WORK REQUEST:
Copy precisely the first line of the material below and every later line, stopping with the line that contains "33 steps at".

RECORDS FOR THE EXERCISE:
▼

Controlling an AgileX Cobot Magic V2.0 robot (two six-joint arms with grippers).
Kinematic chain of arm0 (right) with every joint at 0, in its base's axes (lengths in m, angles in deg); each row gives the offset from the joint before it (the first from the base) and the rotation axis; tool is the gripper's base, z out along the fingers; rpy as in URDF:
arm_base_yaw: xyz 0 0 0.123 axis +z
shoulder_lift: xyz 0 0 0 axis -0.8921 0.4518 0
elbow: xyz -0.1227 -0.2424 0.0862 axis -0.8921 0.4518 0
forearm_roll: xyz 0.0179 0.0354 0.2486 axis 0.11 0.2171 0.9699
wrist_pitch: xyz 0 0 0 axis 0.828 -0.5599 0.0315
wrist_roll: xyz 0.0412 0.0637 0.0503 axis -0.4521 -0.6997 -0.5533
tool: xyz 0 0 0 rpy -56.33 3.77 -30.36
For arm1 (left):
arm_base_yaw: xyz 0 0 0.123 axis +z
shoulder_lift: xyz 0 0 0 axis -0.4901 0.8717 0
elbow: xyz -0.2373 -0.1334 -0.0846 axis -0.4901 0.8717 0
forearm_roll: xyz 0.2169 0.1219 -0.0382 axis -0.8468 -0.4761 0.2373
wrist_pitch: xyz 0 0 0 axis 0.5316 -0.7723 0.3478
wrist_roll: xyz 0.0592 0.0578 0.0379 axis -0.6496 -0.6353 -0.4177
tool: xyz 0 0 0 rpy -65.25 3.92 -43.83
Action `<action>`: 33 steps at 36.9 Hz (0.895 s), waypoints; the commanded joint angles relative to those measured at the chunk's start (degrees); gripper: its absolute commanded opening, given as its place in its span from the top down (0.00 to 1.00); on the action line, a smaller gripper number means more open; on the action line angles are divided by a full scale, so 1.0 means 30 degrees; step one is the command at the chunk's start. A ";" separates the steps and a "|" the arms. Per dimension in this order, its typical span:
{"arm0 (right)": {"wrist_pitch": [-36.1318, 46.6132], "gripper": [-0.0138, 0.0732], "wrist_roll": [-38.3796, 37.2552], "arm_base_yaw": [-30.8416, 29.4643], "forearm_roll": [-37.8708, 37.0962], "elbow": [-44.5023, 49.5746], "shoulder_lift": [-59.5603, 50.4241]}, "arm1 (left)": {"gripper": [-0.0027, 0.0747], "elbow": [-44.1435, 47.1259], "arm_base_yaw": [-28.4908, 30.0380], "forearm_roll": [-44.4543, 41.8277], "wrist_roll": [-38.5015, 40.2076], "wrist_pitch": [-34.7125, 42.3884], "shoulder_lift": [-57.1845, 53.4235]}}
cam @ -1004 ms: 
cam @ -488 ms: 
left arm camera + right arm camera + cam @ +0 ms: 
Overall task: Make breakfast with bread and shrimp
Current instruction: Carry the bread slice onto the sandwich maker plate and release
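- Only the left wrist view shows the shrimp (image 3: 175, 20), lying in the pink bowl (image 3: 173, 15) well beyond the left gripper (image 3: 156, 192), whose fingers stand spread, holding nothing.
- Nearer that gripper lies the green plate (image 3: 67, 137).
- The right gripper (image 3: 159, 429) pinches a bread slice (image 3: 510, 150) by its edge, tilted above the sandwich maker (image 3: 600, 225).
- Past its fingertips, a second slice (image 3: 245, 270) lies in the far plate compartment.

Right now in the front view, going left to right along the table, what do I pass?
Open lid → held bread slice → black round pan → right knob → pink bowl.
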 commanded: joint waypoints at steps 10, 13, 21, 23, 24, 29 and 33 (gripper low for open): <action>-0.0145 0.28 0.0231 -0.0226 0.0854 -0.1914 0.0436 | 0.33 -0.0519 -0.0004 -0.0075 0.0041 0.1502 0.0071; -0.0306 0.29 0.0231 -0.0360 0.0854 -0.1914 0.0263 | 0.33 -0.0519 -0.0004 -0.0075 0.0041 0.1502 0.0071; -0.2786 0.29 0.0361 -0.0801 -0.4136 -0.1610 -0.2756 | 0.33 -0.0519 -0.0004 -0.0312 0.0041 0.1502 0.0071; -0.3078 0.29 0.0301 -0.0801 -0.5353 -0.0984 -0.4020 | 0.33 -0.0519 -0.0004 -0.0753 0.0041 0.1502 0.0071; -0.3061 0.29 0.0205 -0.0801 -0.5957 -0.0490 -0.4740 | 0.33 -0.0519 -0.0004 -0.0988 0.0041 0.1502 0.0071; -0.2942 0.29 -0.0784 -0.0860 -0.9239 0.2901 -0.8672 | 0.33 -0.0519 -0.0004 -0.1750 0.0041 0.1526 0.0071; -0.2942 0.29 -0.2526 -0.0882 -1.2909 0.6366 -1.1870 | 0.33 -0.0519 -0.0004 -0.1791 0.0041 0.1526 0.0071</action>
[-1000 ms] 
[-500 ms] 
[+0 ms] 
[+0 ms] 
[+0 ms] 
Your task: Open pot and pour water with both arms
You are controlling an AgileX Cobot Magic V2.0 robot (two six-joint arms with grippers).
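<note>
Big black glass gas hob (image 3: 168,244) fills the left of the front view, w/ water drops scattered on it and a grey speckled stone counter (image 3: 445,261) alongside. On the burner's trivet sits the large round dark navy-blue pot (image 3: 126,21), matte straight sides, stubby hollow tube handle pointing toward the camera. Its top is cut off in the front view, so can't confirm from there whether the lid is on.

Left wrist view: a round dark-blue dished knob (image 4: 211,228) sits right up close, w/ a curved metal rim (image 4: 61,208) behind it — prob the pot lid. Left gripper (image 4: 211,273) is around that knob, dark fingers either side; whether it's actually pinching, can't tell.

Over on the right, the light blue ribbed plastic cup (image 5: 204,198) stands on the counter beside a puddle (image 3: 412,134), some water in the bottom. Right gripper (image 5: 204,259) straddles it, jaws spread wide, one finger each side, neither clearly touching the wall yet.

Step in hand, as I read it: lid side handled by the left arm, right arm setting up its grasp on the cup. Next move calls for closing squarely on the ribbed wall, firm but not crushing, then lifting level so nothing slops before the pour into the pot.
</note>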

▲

TASK OUTPUT:
Controlling an AgileX Cobot Magic V2.0 robot (two six-joint arms with grippers).
Kinematic chain of arm0 (right) with every joint at 0, in its base's axes (lengths in m, angles in deg); each row gives the offset from the joint before it (the first from the base) and the rotation axis; tool is the gripper's base, z out along the fingers; rpy as in URDF:
arm_base_yaw: xyz 0 0 0.123 axis +z
shoulder_lift: xyz 0 0 0 axis -0.8921 0.4518 0
elbow: xyz -0.1227 -0.2424 0.0862 axis -0.8921 0.4518 0
forearm_roll: xyz 0.0179 0.0354 0.2486 axis 0.11 0.2171 0.9699
wrist_pitch: xyz 0 0 0 axis 0.828 -0.5599 0.0315
wrist_roll: xyz 0.0412 0.0637 0.0503 axis -0.4521 -0.6997 -0.5533
tool: xyz 0 0 0 rpy -56.33 3.77 -30.36
For arm1 (left):
arm_base_yaw: xyz 0 0 0.123 axis +z
shoulder_lift: xyz 0 0 0 axis -0.4901 0.8717 0
elbow: xyz -0.2373 -0.1334 -0.0846 axis -0.4901 0.8717 0
forearm_roll: xyz 0.2169 0.1219 -0.0382 axis -0.8468 -0.4761 0.2373
wrist_pitch: xyz 0 0 0 axis 0.5316 -0.7723 0.3478
wrist_roll: xyz 0.0592 0.0578 0.0379 axis -0.6496 -0.6353 -0.4177
tool: xyz 0 0 0 rpy -65.25 3.92 -43.83
Action `<action>`: 33 steps at 36.9 Hz (0.895 s), waypoints; the commanded joint angles relative to those measured at the chunk's start (degrees); gripper: its absolute commanded opening, given as its place in its span from the top down (0.00 to 1.00); on the action line, a smaller gripper number means more open; on the action line angles are divided by a full scale, so 1.0 means 30 degrees; step one is the command at the chunk's start. A ";" separates the steps and a "|" the arms. Per dimension in this order, its typical span:

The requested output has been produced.